Answer with the exact lines of the following material from the one containing "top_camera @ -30" through the one containing "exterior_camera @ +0", both end lines included.

*-*-*

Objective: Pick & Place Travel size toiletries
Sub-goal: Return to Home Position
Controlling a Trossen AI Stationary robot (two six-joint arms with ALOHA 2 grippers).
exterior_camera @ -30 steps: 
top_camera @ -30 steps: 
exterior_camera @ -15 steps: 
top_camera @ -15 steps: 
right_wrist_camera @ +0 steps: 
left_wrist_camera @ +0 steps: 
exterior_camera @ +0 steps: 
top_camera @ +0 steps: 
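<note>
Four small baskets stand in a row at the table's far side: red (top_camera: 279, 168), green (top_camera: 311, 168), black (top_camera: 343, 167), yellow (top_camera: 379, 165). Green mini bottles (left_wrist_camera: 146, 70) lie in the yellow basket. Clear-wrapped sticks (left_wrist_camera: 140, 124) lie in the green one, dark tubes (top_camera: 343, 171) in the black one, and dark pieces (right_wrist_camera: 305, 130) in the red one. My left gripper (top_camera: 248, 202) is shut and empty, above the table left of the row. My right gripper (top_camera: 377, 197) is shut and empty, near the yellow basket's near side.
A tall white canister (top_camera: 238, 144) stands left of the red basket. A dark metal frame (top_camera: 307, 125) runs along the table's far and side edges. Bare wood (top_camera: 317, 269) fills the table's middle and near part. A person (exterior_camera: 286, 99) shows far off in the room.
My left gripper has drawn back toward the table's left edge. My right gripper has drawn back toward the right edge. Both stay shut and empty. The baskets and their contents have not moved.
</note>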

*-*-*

**EXERCISE ANSWER:**
top_camera @ -30 steps: 
exterior_camera @ -15 steps: 
top_camera @ -15 steps: 
right_wrist_camera @ +0 steps: 
left_wrist_camera @ +0 steps: 
exterior_camera @ +0 steps: 

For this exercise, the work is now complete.